Rain acknowledges that there are problems in the Chinese economy, such as a downturn in the real estate market, where prices have fallen by 30-40%, and sales volumes remain low. However, he emphasizes that this is not a financial crisis in the Western sense: mortgage loans are not "underwater," and buyers in China historically put down a significant portion of the housing cost upfront. The real issue is that people have become more cautious, have stopped spending money, and are losing confidence, which in turn reflects on youth sentiments and the reluctance to start families, creating long-term demographic risks.

Nevertheless, Rain stresses that the situation in the Chinese economy is not as critical as it is portrayed in the West. The country has significant household savings, and its stock markets were among the fastest-growing in the world last year. He argues that the main problem lies not in a lack of funds but in the level of anxiety.
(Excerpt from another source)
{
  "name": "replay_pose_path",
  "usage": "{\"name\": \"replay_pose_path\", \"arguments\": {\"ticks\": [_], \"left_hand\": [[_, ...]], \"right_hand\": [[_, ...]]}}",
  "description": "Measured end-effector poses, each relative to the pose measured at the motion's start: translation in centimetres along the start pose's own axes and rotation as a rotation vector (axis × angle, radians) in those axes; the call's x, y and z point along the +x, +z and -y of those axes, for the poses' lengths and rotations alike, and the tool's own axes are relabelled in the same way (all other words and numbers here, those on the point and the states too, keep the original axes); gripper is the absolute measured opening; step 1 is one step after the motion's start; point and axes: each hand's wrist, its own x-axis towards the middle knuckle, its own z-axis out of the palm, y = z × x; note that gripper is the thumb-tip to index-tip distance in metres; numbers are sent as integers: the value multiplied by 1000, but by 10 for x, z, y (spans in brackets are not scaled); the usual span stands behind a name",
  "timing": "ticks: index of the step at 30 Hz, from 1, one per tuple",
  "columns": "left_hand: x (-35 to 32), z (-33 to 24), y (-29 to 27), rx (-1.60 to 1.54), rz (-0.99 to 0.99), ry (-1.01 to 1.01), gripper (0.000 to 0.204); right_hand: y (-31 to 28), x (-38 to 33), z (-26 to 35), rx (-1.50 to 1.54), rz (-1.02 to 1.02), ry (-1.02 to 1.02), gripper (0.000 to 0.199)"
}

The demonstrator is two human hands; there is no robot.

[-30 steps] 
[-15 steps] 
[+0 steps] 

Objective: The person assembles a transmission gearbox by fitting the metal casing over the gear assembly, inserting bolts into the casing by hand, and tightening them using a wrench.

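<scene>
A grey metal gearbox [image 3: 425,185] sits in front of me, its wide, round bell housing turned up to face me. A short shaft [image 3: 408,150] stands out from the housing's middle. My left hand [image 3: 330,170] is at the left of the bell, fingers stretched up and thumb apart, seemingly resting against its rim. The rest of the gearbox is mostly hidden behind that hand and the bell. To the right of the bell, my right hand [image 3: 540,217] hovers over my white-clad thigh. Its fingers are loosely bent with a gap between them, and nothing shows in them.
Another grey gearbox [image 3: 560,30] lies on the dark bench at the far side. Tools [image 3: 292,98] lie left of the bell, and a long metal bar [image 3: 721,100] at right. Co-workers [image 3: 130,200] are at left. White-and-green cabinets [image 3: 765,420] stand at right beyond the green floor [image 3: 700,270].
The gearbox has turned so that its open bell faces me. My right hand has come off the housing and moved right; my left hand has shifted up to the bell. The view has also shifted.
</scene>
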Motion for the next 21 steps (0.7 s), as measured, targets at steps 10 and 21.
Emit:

Regarding technological progress, Rain insists that the notion of China as a copycat country is no longer relevant. He points to new companies like DeepSeek, as well as the successes of Alibaba and Baidu, which, according to him, have surprised even those American experts who claimed that China was years behind the U.S. Rain believes that China is creating its own innovative ecosystem and is already catching up with, and sometimes even surpassing, the U.S. in certain areas.

In light of American sanctions, he says, China has bet on self-sufficiency by developing semiconductor manufacturing and growing its own meat, fruits, and soybeans. This is due to concerns that the U.S. may apply similar measures to China as it did to Russia or Iran. Rain emphasizes that it is external pressure that has accelerated China’s shift to its own technological base.

He provides examples from the automotive industry, where Western manufacturers missed the opportunity to capitalize on the rapid growth of Chinese electric vehicles. According to Rain, BYD is already perceived as a premium brand in many Asian countries, while Western companies have failed to notice the changes. He reminds us that subsidies are not only received by Chinese manufacturers: without government support, neither Tesla nor many American tech companies would exist.

Evaluating the trade war between the U.S. and China, Rain calls it unsuccessful. He notes that China's exports to the U.S. account for only 2-2.5% of GDP, and many goods can be produced domestically or sourced from other countries. Therefore, in his view, tariffs have impacted American consumers more than Chinese industry.

Rain emphasizes that while China will not return to the growth rates characteristic of the 2010s, the current situation is stable and manageable. He believes that the country has overcome some of the negative consequences of the sanctions, and entrepreneurial activity is beginning to recover again.